Wien-Energie, zu 100% im Eigentum der Gemeinde Wien, erhöhte mit 1. Jänner den Strompreis in Wien um 17,8 Prozent. Betroffen: 800.000 Haushalte. Die Folgen: für viele Menschen mit geringem Einkommen wird leistbares Wohnen immer unerschwinglicher.
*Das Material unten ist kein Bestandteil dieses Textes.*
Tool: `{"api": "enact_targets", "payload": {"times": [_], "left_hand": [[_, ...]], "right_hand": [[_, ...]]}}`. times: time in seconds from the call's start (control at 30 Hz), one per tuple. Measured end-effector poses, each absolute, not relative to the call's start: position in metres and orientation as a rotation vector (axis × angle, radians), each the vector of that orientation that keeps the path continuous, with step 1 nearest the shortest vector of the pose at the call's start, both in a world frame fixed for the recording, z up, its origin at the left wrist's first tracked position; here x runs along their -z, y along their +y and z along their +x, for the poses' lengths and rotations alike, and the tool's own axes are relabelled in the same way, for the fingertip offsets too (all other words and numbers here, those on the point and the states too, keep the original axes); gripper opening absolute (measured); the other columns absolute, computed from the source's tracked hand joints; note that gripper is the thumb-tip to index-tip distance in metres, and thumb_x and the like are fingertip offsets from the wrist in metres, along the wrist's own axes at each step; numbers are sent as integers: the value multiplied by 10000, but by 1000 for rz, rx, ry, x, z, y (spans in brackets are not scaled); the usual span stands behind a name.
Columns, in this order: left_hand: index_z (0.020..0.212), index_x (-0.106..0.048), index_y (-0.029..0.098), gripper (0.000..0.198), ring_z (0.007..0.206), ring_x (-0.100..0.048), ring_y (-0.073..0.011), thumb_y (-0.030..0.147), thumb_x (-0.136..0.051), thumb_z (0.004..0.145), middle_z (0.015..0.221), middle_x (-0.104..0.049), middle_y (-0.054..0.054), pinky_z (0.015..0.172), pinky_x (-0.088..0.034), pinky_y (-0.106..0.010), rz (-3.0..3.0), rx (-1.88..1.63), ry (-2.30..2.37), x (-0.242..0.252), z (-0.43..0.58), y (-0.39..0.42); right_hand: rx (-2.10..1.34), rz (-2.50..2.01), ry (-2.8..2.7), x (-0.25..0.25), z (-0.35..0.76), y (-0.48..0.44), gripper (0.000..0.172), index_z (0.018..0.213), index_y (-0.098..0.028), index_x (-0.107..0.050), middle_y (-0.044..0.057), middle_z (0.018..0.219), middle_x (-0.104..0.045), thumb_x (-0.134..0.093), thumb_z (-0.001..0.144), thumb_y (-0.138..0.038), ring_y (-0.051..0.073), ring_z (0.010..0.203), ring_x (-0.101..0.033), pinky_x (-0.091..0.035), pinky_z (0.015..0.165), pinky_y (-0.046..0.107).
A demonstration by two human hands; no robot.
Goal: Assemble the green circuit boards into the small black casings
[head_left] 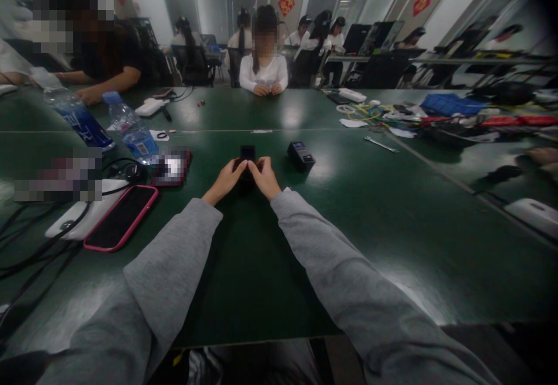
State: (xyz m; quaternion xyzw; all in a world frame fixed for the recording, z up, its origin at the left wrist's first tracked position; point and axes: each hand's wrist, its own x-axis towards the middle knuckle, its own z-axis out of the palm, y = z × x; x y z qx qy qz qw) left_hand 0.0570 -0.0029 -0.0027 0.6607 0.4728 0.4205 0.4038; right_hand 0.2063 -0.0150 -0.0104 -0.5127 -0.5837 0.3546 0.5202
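Both my hands are closed around a small black box-shaped device (247, 152) at the middle of the green table (244, 292). My left hand (227, 178) grips its left side, and my right hand (265, 175) its right side. The two thumbs meet at the near face, hiding much of it; a squarish dark panel shows at the top. To the right of my right hand, apart from it, lies another black box-shaped device (300, 156) with a small bluish panel on its upper face.
On the left lie a pink-edged phone (121, 218), a red-edged phone (174, 168), a white power bank (82, 213), cables and two water bottles (131, 126). Rightward are a wrench (381, 144), tangled wires and a blue tray (451, 106). A person (264, 71) sits opposite.
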Motion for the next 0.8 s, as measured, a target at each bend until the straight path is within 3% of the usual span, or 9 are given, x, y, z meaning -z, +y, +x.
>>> {"api": "enact_targets", "payload": {"times": [0.8], "left_hand": [[1234, -581, 145, 527, 1121, -601, -240, 538, -483, 896, 1263, -629, -138, 1007, -441, -396, 1688, -1070, 1202, 3, 58, -2]], "right_hand": [[-818, -1202, -1399, 16, 206, -11, 423, 941, -241, -375, 9, 894, -519, -550, 808, -602, 170, 839, -544, -426, 800, 337]]}}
Gestern erklärte Bürgermeister Ludwig nun: In Wien trete man „steigenden Energiepreisen mit der Einrichtung einer Energie-Ombudsstelle und finanzieller Unterstützung entgegen“.

Wir lernen: Getreu dem Motto von Marie Antoinette (Wenn Sie kein Brot haben, dann sollen Sie gefälligst Kuchen essen) sagt Ludwig: Wer sich steigende Strompreise nicht leisten kann, der möge sich von der Energie-Ombudsstelle beraten lassen und hoffen, dass ein gut gelaunter Sachbearbeiter ein Almosen gewährt.

Ps.: Eine allgemeine finanzielle Unterstützung, die Ludwig andeutet, gibt es in Wien nicht. 2013 hat die Koalition aus SPÖ und Grünen den Heizkostenzuschuss (garantierte 200 Euro pro Jahr für finanziell schwache Haushalte) nämlich abgeschafft.